Yep. We're done with them as well. Waaaay too much risk.

Besides, they really don't improve anything. Sure they may flush like a flying night creature from Hades. But in the end, line carry is all that matters.


----------



## 422 plumber (Jul 31, 2008)

My 10 year old, (at the time) was dropping deuces shaped like, but bigger than Bartlett pears. I got tired of augering them, and traded a Wingmaster 870 Express that I couldn't hit with, to a supply house salesman for a Mansfield Quantum.

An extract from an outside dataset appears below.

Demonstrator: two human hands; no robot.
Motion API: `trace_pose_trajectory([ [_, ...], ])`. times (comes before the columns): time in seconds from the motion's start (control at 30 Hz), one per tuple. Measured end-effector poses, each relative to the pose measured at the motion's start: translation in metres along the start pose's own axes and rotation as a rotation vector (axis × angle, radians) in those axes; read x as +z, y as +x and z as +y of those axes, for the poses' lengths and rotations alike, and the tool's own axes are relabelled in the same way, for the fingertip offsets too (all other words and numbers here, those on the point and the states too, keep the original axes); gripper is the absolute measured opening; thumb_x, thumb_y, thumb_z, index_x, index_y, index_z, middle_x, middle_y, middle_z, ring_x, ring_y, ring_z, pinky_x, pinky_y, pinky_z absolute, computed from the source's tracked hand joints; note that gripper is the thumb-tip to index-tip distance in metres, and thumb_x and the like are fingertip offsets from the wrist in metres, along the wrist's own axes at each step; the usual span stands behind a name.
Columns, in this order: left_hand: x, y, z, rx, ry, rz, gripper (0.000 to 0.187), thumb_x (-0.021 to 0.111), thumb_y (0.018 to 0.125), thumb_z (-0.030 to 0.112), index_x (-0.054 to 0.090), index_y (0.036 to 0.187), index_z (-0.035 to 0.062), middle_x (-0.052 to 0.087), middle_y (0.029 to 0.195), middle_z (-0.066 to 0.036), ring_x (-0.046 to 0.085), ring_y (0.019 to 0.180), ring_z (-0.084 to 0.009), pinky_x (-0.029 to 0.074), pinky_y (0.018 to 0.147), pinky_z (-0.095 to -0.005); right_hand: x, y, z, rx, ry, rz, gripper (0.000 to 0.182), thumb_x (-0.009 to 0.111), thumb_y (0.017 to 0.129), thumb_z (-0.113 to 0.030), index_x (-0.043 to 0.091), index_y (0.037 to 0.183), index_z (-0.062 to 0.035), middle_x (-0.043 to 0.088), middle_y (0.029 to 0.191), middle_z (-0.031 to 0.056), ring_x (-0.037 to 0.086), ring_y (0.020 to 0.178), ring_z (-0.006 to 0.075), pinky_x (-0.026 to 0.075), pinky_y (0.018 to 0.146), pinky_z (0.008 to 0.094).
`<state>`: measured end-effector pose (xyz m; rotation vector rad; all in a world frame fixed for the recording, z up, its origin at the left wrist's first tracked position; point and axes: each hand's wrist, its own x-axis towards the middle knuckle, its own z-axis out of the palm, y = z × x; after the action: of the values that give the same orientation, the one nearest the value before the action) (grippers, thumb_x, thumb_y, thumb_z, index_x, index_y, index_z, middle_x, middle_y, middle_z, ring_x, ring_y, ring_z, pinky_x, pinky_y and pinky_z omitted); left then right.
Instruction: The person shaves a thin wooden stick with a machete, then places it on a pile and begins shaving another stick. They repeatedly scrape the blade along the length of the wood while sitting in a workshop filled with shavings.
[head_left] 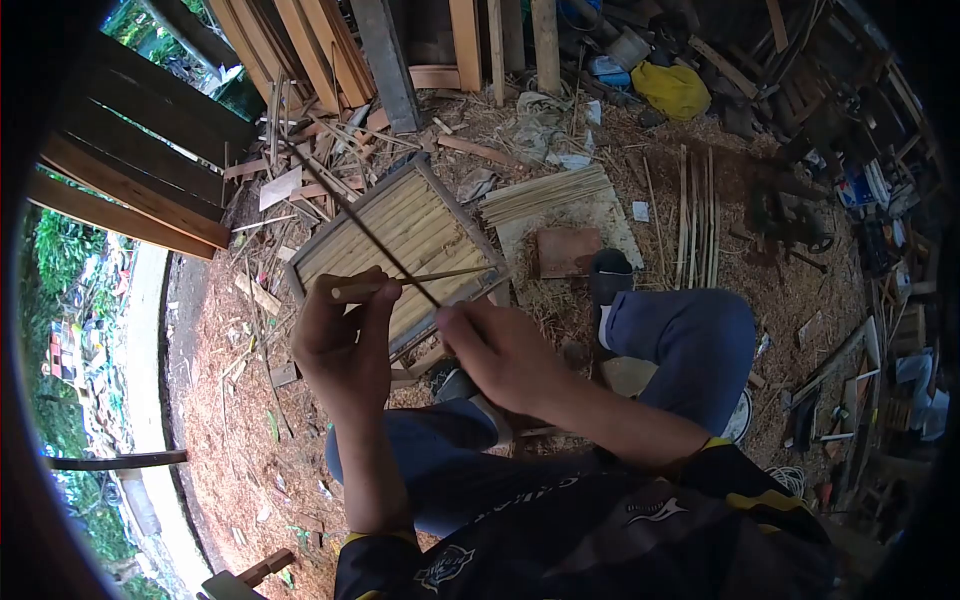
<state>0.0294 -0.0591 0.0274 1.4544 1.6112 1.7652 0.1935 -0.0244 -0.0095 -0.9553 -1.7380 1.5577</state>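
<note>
My left hand [345,340] is closed around a pale, tapering stick [440,274] that points right. Its blunt, thicker end sticks out past my fingers. In my right hand [505,355], thumb and fingers pinch the near end of a long, thin dark strip [345,205]. The strip runs up and to the left, crossing the pale stick close to both hands. Beneath them on the ground lies a framed panel [385,235] of side-by-side yellowish slats in a dark wooden frame. The hands hide part of its lower edge.
Thin pale slats [545,195] lie on a light board beyond a reddish block [567,252]. Longer strips [697,215] rest further right. Wood shavings [240,375] cover the ground. Planks [320,50] lean at the back near a yellow cloth [670,90]. Clutter lines the right side.
</note>
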Motion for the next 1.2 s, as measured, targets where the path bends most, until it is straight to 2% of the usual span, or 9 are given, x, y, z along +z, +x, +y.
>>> trace_pose_trajectory([
  [0.17,0.001,0.0,-0.003,0.066,0.03,-0.011,0.01,0.071,0.09,-0.01,0.065,0.096,-0.0061,0.071,0.096,-0.012,0.07,0.09,-0.0138,0.06,0.075,-0.025,0.0,0.005,0.018,0.031,-0.025,0.015,0.051,0.045,0.109,-0.041,0.06,0.08,-0.0018,0.054,0.062,0.0079,0.054,0.058,0.0169,0.042,0.059,0.0371],
  [0.27,0.002,0.0,-0.004,0.071,0.017,-0.027,0.01,0.071,0.09,-0.01,0.065,0.097,-0.0068,0.07,0.096,-0.012,0.069,0.09,-0.0136,0.06,0.073,-0.0245,-0.004,0.0,0.003,-0.003,-0.055,0.015,0.059,0.045,0.107,-0.045,0.061,0.077,0.0029,0.061,0.065,0.0216,0.064,0.063,0.0381,0.047,0.064,0.048],
  [0.47,0.003,-0.003,-0.004,0.042,-0.003,-0.036,0.012,0.071,0.089,-0.012,0.065,0.097,-0.0062,0.069,0.097,-0.012,0.069,0.091,-0.0135,0.061,0.072,-0.0246,-0.008,0.004,0.025,0.12,-0.011,-0.006,0.057,0.046,0.107,-0.043,0.062,0.077,0.0027,0.059,0.063,0.0206,0.063,0.061,0.037,0.046,0.063,0.0475],
  [0.57,0.003,-0.002,-0.002,0.056,0.009,-0.054,0.013,0.071,0.089,-0.011,0.064,0.098,-0.0054,0.069,0.098,-0.012,0.069,0.091,-0.0133,0.061,0.072,-0.0247,-0.008,-0.005,0.005,0.021,0.027,0.011,0.056,0.046,0.107,-0.043,0.063,0.078,0.0026,0.059,0.062,0.0206,0.062,0.06,0.0374,0.046,0.062,0.0481],
  [0.67,0.006,-0.004,0.0,0.033,0.031,-0.055,0.013,0.072,0.089,-0.01,0.064,0.098,-0.0049,0.069,0.099,-0.012,0.069,0.091,-0.0131,0.061,0.071,-0.0247,-0.007,-0.01,0.006,-0.052,0.018,-0.008,0.048,0.05,0.108,-0.039,0.06,0.081,-0.0007,0.055,0.062,0.0064,0.054,0.061,0.0136,0.044,0.06,0.0344],
  [0.77,0.003,-0.004,0.0,0.041,0.038,-0.066,0.013,0.072,0.089,-0.01,0.065,0.099,-0.0051,0.069,0.098,-0.011,0.069,0.091,-0.0135,0.061,0.072,-0.0248,-0.014,0.002,0.027,0.203,-0.06,-0.016,0.046,0.052,0.107,-0.038,0.061,0.082,0.0002,0.056,0.062,0.0069,0.054,0.06,0.0148,0.044,0.06,0.0357],
  [0.97,0.002,-0.002,-0.003,0.065,0.036,-0.086,0.013,0.071,0.089,-0.01,0.066,0.1,-0.0057,0.069,0.097,-0.01,0.07,0.09,-0.0143,0.061,0.072,-0.0251,-0.007,-0.011,0.011,-0.094,-0.038,0.021,0.055,0.047,0.109,-0.042,0.061,0.077,0.0003,0.054,0.058,0.0071,0.053,0.054,0.0143,0.042,0.056,0.036],
  [1.1,0.001,-0.001,0.0,0.059,0.063,-0.096,0.013,0.071,0.089,-0.011,0.067,0.1,-0.006,0.069,0.097,-0.01,0.07,0.09,-0.0142,0.062,0.072,-0.026,-0.02,0.003,0.033,0.151,-0.111,0.03,0.056,0.048,0.108,-0.045,0.062,0.077,-0.0006,0.055,0.059,0.006,0.056,0.054,0.0133,0.043,0.055,0.036],
  [1.2,0.001,-0.003,-0.003,0.095,0.037,-0.109,0.013,0.072,0.088,-0.011,0.067,0.1,-0.0062,0.068,0.096,-0.01,0.07,0.09,-0.0142,0.062,0.073,-0.0261,-0.014,-0.005,0.022,0.004,-0.09,0.012,0.059,0.045,0.109,-0.047,0.061,0.076,-0.0011,0.054,0.057,0.0053,0.056,0.054,0.0134,0.043,0.054,0.0358],
])
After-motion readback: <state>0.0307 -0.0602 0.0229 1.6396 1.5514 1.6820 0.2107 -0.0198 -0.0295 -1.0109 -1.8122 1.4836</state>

Our water pressure in town is about 45 psi, but I still installed the retro kit.


----------



## ianclapham (Jan 10, 2011)

SewerRatz said:


> I will never install a pressure assist water closet.
> 
> http://www.yourlawyer.com/topics/ov...hing-systems-exploding-toilet-recall-lawsuits


Ron thats bad


----------



## LIQUID (Sep 26, 2013)

MCarreira said:


> I have been installing pressure assist toilets on most of my commercial jobs lately due to specs. I have no real opposition to them but I have had a re-occurring issue. When I attach the tank, it usually ends up wobbling. They're usually American Standard cadets. Does anyone know of any tricks (short of over-tightening) to keep them solid?


Rubber wobble wedges..


----------



## Tommy plumber (Feb 19, 2010)

SewerRatz said:


> I will never install a pressure assist water closet.
> 
> http://www.yourlawyer.com/topics/ov...hing-systems-exploding-toilet-recall-lawsuits














Wow. I had no idea. Thanks for the tip.


----------



## Cajunhiker (Dec 14, 2009)

And as I learned the hard way the other day, taking a pressure assisted unit out and installing a regular flush valve assembly won't work. The water won't go down when the toilet is flushed? Why you ask. Because the bowl is designed differently for pressure assisted toilets. Live and learn. #ShuddaAskedFirst


----------



## Mike Jessome (Aug 7, 2008)

Cajunhiker said:


> And as I learned the hard way the other day, taking a pressure assisted unit out and installing a regular flush valve assembly won't work. The water won't go down when the toilet is flushed? Why you ask. Because the bowl is designed differently for pressure assisted toilets. Live and learn. #ShuddaAskedFirst


 Yea if you look at the American standard with the pressure assist the s trap you usually see on the back of the toilet almost looks like it goes straight down


----------